WORK ITEM: Each line of the listing should be reproduced exactly.

:: PROVIDED DATA

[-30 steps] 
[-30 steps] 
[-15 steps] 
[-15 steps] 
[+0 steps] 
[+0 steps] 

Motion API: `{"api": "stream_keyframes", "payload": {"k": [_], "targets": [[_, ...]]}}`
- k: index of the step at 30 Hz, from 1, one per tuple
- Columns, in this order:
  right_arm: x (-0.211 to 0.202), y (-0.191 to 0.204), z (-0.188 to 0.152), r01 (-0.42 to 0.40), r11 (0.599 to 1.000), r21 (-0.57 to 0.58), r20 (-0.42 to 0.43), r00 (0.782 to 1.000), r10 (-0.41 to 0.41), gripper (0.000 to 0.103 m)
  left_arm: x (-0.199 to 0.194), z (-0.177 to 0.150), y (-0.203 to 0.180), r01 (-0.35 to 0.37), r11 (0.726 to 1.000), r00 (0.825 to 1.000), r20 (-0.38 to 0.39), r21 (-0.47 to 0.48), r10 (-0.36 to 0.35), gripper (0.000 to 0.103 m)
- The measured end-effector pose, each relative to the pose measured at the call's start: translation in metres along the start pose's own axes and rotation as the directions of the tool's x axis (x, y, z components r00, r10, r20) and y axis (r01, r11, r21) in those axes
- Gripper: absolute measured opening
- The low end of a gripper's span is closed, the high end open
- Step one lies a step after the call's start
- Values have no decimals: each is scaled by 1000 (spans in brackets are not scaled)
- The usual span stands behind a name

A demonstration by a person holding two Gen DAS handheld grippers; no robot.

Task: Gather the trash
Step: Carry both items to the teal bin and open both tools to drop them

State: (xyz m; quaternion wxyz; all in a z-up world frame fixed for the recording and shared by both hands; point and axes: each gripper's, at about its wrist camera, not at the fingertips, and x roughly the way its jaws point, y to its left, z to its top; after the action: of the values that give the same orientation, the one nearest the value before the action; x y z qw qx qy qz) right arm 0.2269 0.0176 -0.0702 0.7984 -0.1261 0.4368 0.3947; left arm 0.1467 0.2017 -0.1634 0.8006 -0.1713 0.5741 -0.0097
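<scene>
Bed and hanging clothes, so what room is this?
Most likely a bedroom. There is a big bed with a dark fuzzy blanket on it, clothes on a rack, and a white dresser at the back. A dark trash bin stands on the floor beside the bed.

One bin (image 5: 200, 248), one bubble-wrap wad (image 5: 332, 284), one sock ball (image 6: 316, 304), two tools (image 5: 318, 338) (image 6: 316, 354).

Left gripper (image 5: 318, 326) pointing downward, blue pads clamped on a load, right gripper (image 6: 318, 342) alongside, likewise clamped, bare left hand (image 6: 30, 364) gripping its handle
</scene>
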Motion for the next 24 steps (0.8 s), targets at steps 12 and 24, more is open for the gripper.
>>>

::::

ANSWER FOR THIS EXERCISE:
[-30 steps] 
[-30 steps] 
[-15 steps] 
[-15 steps] 
[+0 steps] 
[+0 steps] 

Motion API: `{"api": "stream_keyframes", "payload": {"k": [_], "targets": [[_, ...]]}}`
- k: index of the step at 30 Hz, from 1, one per tuple
- Columns, in this order:
  right_arm: x (-0.211 to 0.202), y (-0.191 to 0.204), z (-0.188 to 0.152), r01 (-0.42 to 0.40), r11 (0.599 to 1.000), r21 (-0.57 to 0.58), r20 (-0.42 to 0.43), r00 (0.782 to 1.000), r10 (-0.41 to 0.41), gripper (0.000 to 0.103 m)
  left_arm: x (-0.199 to 0.194), z (-0.177 to 0.150), y (-0.203 to 0.180), r01 (-0.35 to 0.37), r11 (0.726 to 1.000), r00 (0.825 to 1.000), r20 (-0.38 to 0.39), r21 (-0.47 to 0.48), r10 (-0.36 to 0.35), gripper (0.000 to 0.103 m)
- The measured end-effector pose, each relative to the pose measured at the call's start: translation in metres along the start pose's own axes and rotation as the directions of the tool's x axis (x, y, z components r00, r10, r20) and y axis (r01, r11, r21) in those axes
- Gripper: absolute measured opening
- The low end of a gripper's span is closed, the high end open
- Step one lies a step after the call's start
- Values have no decimals: each is scaled by 1000 (spans in brackets are not scaled)
- The usual span stands behind a name

A demonstration by a person holding two Gen DAS handheld grippers; no robot.

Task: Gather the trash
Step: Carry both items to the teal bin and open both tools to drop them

State: (xyz m; quaternion wxyz; all in a z-up world frame fixed for the recording and shared by both hands; point and axes: each gripper's, at about its wrist camera, not at the fingertips, and x roughly the way its jaws point, y to its left, z to its top; after the action: of the values that give the same orientation, the one nearest the value before the action; x y z qw qx qy qz) right arm 0.2269 0.0176 -0.0702 0.7984 -0.1261 0.4368 0.3947; left arm 0.1467 0.2017 -0.1634 0.8006 -0.1713 0.5741 -0.0097
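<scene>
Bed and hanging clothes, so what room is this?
Most likely a bedroom. There is a big bed with a dark fuzzy blanket on it, clothes on a rack, and a white dresser at the back. A dark trash bin stands on the floor beside the bed.

One bin (image 5: 200, 248), one bubble-wrap wad (image 5: 332, 284), one sock ball (image 6: 316, 304), two tools (image 5: 318, 338) (image 6: 316, 354).

Left gripper (image 5: 318, 326) pointing downward, blue pads clamped on a load, right gripper (image 6: 318, 342) alongside, likewise clamped, bare left hand (image 6: 30, 364) gripping its handle
</scene>
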Motion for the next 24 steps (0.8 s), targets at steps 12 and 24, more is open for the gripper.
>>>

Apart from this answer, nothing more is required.